Hombert et ses coauteurs constatent que la réforme entraîna une forte accélération des créations d’entreprises. Dès la mise en œuvre de la réforme, la création mensuelle d’entreprises s’accrut immédiatement de 25 %. La croissance d’entrées est plus large de 12 points de pourcentage dans les secteurs où ce sont essentiellement des petites entreprises qui sont créées. Si les entreprises créées grâce à la réforme sont initialement de plus petite taille que les autres, elles ne présentent pas de différences vis-à-vis de ces derniers en termes de taux de survie, de croissance ou de probabilité d’embauche dans les trois années consécutives à leur création. Les entreprises nouvellement créées sont estimées avoir créé chaque année entre 9000 et 24000 emplois. En outre, la réforme n’a pas conduit à significativement changer la population des entrepreneurs. Les caractéristiques personnelles des entrepreneurs, telles que leur niveau d’éducation ou leur ambition, ne sont pas moindres pour les personnes qui se sont lancées dans l’entrepreneuriat avec la réforme.
La réforme est susceptible d’avoir généré un processus de destruction créatrice si l’essor de nouvelles entreprises a érodé les parts de marché des entreprises en place. Hombert et alii constatent que l’entrée de nouvelles entreprises a exercé de puissants effets d’éviction, en particulier sur les petites entreprises en place, qui ont connu un ralentissement de la croissance de 2,6 points de pourcentage suite à la réforme. L’analyse des données ne suggère pas la présence d’effets de débordement sur les grandes entreprises en place, ce qui est cohérent avec l’idée que les petites entreprises en place sont plus exposées à l’intensification de la concurrence que les grandes. L’effet d’éviction est de même ordre d’amplitude que l’effet direct de création d’emplois, si bien que l’effet net sur l’emploi est nul.
Que ce soit avant ou après la réforme, les salaires et la productivité sont plus élevés dans les entreprises nouvellement créées que dans les entreprises déjà en place qui voient leur emploi décliner. Deux ans après la création, la valeur ajoutée annuelle par travailleur est supérieure de 7000 euros dans les premières que dans les secondes. Par conséquent, même si les emplois créés par les entreprises nouvellement créées après la réforme sont complètement compensés par les destructions d’emplois dans les petites entreprises déjà en place, cette réallocation de la main-d’œuvre des secondes vers les premières est finalement susceptible d’avoir un impact positif sur la productivité agrégée et ainsi sur l’ensemble de l’économie française.

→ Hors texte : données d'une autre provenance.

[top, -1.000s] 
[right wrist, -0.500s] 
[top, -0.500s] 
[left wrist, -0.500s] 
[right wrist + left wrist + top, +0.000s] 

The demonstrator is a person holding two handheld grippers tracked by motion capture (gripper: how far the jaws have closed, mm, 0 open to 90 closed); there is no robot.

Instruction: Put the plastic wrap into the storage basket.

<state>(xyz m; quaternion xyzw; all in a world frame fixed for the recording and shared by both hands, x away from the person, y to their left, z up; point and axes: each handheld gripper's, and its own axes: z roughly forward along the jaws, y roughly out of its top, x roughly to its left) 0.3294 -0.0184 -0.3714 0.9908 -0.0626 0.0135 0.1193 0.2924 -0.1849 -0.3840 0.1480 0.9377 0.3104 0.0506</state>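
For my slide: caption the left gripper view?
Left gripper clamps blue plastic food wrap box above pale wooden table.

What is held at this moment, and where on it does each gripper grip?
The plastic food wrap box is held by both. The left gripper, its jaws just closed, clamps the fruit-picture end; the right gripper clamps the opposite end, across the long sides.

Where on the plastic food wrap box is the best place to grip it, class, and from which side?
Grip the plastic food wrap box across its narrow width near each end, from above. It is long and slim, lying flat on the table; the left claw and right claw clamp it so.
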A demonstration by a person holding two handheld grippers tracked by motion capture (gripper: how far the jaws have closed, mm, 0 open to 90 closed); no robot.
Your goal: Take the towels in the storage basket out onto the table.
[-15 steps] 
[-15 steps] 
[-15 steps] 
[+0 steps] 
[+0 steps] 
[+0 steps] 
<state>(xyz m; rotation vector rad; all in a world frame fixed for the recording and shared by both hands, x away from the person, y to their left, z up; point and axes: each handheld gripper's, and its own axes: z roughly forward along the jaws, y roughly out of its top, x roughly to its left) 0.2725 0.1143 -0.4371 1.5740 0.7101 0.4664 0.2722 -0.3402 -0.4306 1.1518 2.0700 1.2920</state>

Finalement, les quatre auteurs évaluent et comparent les bénéfices et coûts de la réforme. Les bénéfices (notamment la réduction de la durée de chômage, la réallocation des emplois vers les secteurs plus productifs et plus rémunérateurs) pourraient atteindre 350 millions d’euros, tandis que les coûts (les dépenses supportées par l’agence pour l’emploi pour orienter les chômeurs vers l’emploi) s’élevaient à 100 millions d’euros. Bref, les bénéfices de la réforme semblent plus que compenser ses coûts.